There is no doubt that the UK has seen a resurgence in manufacturing over the last decade, with fashion being a key contributing industry. The British shoe industry, in particular, is making a slow but steady comeback with an ever increasing number of British shoe designers trying to get their shoes made in Britain.
With prestigious fashion colleges such as London College of Fashion offering a degree in Cordwainers Footwear, a course which is hugely popular, supporting industry bodies such as The British Footwear Association (BFA) and other wonderful websites set up to support Made In Britain products, it is easy to see why shoe design is a popular career choice, and the desire to make the shoes in the UK in increasing demand.
British Shoe Manufacturing
With a revival in British shoe manufacturing there has also been a revival of famous British shoe brands, in particular Rayne who were famous throughout the Twentieth Century and made shoes for film stars and various members of the Royal family.

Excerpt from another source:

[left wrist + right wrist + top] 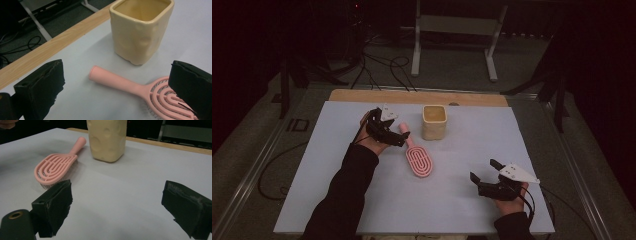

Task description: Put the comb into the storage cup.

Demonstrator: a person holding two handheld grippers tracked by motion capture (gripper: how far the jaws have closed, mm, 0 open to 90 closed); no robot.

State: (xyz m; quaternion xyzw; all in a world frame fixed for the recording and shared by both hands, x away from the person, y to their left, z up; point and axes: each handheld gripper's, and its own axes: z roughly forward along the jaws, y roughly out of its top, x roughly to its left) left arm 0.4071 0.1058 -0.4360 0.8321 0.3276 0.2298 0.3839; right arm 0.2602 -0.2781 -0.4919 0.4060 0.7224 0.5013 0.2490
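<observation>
Approach to grasp. The left tool [398, 134], jaws apart and empty, is poised over the handle end of the pink hairbrush [418, 159], which lies flat just in front of the cream square cup [434, 121], its handle tip close beside the cup's base and not touching it. In the left gripper view the handle runs between the spread jaws. The right tool [484, 176], jaws likewise apart and empty, rests well to the right of the hairbrush and nearer the person. The next move likely calls for lowering the left tool and closing it across the handle. The surface [512, 145] is a pale sheet over a wooden top; behind the cup lie cables [382, 67] and a metal stand [452, 30] on a dim floor.
</observation>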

England is no stranger to shoe making. It used to be a burgeoning industry, with its heart in Northampton (their football team is called The Cobblers!), which provided lifelong work for generations of families. Initially a highly skilled profession, the industrial revolution enabled mass production, and the shoe making industry greatly expanded and reduced costs. This helped encourage the concept of shoes as a fashion accessory and not strictly as a practical necessity. Both the first and second world war all but halted shoe making (other than for military purposes) but post WW2 developments in the industry such as using glue instead of stitching on the sole meant that shoes became even cheaper to make. At this time, other materials also started to be used for making the sole, again reducing costs.

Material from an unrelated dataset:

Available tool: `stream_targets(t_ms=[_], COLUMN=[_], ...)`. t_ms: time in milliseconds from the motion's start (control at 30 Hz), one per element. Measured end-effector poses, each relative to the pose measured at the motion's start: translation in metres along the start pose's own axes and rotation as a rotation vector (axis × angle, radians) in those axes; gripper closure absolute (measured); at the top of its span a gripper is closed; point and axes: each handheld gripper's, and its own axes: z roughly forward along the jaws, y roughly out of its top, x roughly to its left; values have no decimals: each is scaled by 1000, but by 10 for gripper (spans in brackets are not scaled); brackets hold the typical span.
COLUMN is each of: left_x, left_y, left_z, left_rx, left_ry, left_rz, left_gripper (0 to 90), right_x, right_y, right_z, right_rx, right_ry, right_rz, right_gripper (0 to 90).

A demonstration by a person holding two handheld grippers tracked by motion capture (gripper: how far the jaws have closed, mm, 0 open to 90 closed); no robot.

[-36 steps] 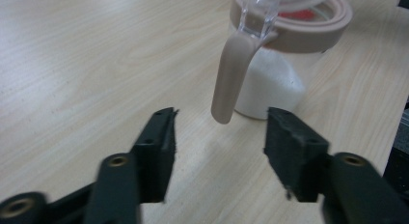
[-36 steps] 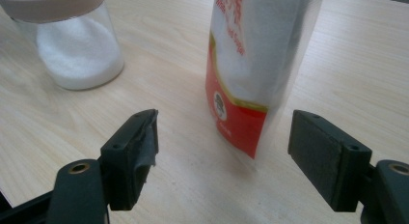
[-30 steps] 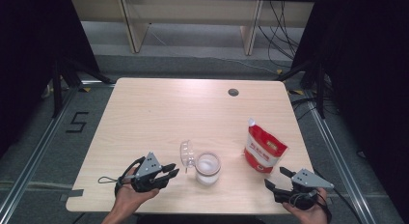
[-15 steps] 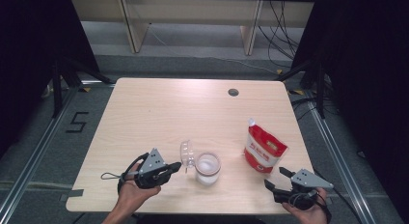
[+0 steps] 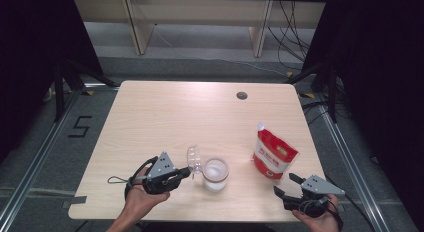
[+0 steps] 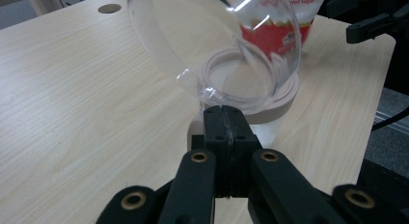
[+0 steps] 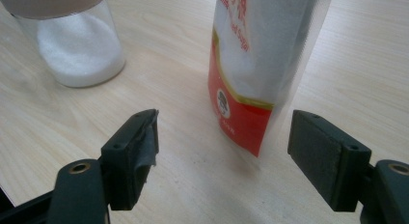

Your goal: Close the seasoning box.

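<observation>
A glass jar with white granules and a beige rim stands near the table's front edge. Its clear domed lid is tipped up on the jar's left side. My left gripper is shut on the lid's lower edge; in the left gripper view the jaws pinch the lid over the jar's rim. A red and white pouch stands upright to the right. My right gripper is open just in front of it, the pouch beyond the gap, the jar farther left.
The light wooden table has a round cable hole at the back right. Dark curtains flank both sides, and wooden frames and cables lie on the floor beyond the far edge.
My left gripper edged toward the jar and its jaws came together on the lid's edge. The right gripper, the pouch and the jar stayed where they were.
</observation>
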Motion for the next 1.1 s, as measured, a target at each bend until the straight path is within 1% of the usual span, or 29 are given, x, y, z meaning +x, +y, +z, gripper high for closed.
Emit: stream_targets(t_ms=[33, 67, 100, 133, 267, 367, 433, 533, 633, 667, 700, 733, 767, 800, 867, 933, 1000, 1033, 1100], left_x=[0, 0, 1, 1, 2, 1, 2, 0, 0, -1, -1, -2, -2, -2, -2, -3, -4, -4, -5], left_y=[0, 0, 0, 0, 1, 1, 2, 3, 3, 3, 4, 4, 4, 4, 4, 4, 5, 5, 5], left_z=[0, 0, 0, 0, 0, 1, 1, 1, 2, 2, 3, 3, 3, 4, 4, 4, 6, 6, 7], left_rx=[0, 1, 3, 4, -1, -2, -3, -6, -1, 0, -3, -2, -2, -8, -3, 6, 1, 9, 5], left_ry=[-2, -3, -1, 2, 0, -2, -3, 4, -3, 0, -8, -3, -5, -7, -11, -5, -17, -13, -18], left_rz=[4, 3, 5, 0, 8, 1, 18, 20, 29, 18, 21, 16, 20, 15, 24, 26, 27, 38, 31], left_gripper=[895, 895, 895, 895, 895, 894, 894, 895, 894, 894, 894, 894, 894, 894, 894, 893, 893, 891, 890], right_x=[0, 2, 2, 1, 1, 1, 1, 0, 0, 0, 1, 1, 0, 1, 0, 1, 0, 1, 1], right_y=[0, 0, 0, 0, 0, 0, 0, 0, 0, 0, 0, 0, 0, 0, 0, 0, 1, 0, 0], right_z=[0, -1, -1, 0, 0, -1, 0, 0, 0, 0, 0, 0, 0, 0, 0, 0, 0, 0, 0], right_rx=[0, 10, 10, 10, 9, 16, 10, 6, 5, 5, 5, 5, 5, 5, 6, 8, 5, 7, 7], right_ry=[0, 6, 6, 2, 3, 5, 2, 3, 4, 4, 4, 10, 4, 7, 9, 7, 12, 9, 9], right_rz=[-1, 26, 26, 5, 5, -1, 5, -13, -13, -13, -13, -10, -14, -12, -14, -2, -13, -10, -10], right_gripper=[272, 274, 274, 274, 274, 274, 274, 274, 274, 274, 274, 274, 274, 274, 274, 274, 275, 274, 274])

England's shoe manufacturing strength was challenged in the late 50s and early 60s by overseas shoe imports from Italy, Portugal and Spain. The inability to compete on price saw British manufacturing capacity reduce to a point where, for the most part, only high end shoes could feasibly be made in England. England's shoe industry declined further with the introduction of even cheaper imports from China, Brazil and more recently India.

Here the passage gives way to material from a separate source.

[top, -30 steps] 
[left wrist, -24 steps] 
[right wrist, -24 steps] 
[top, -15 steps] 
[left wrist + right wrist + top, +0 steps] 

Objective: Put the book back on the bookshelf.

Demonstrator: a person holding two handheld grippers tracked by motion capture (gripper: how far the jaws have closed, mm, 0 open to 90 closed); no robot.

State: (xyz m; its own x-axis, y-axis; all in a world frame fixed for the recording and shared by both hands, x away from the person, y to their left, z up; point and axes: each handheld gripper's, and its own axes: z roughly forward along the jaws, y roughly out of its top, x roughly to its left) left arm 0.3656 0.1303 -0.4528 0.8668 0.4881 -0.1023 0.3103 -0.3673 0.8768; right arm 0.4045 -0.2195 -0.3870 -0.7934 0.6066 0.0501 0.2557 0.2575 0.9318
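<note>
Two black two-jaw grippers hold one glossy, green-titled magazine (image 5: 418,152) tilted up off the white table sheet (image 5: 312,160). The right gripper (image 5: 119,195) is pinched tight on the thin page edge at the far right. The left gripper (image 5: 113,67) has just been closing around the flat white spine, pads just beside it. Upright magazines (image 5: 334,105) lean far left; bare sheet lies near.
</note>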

There are still a handful of sizeable shoe factories in England that continue to make quality shoes, mostly focusing on men's shoes, such a Church's and Barker. Sadly only a few factories make shoes for smaller brands, hence the need for shoe companies to look to Europe for their shoe manufacturing needs. However, British shoe designers are celebrated the world over for their imagination, attention to detail and creative ideas. Jimmy Choo founder Tamara Mellon, Nicholas Kirkwood, Charlotte Olympia, Rupert Sanderson and Sophia Webster all hail from the UK and have huge worldwide fan bases. Many of these and other less well known British shoe designers are keen to support British shoe manufacturing where possible. One way to do this is by creating a Made In England range, something that we at Sargasso & Grey are proud to offer. All of our bridal shoes are also handmade in Endland.
Our English Collection
Our Handmade in England collection is lovingly made in East London by a family of cobblers who have been making shoes for well over 30 years. What they don't know about shoe making probably isn't worth knowing! Our decision to make the shoes to order is driven partly by our desire to offer a wider range of material and colour choices, meaning it just would not be feasible to keep that many choices of shoe in stock. Luckily the shoe factory is very willing to make the shoes to order just so long as we give them sufficient time to make the shoes and deliver them. An important part of the shoe manufacturing process is to keep the shoe on the last for as long as possible, giving the shoe a better shape. In allowing our factory ample time to make the shoe we are also affording them ample time to last the shoe. We think you'll find it worth the wait when you try our shoes!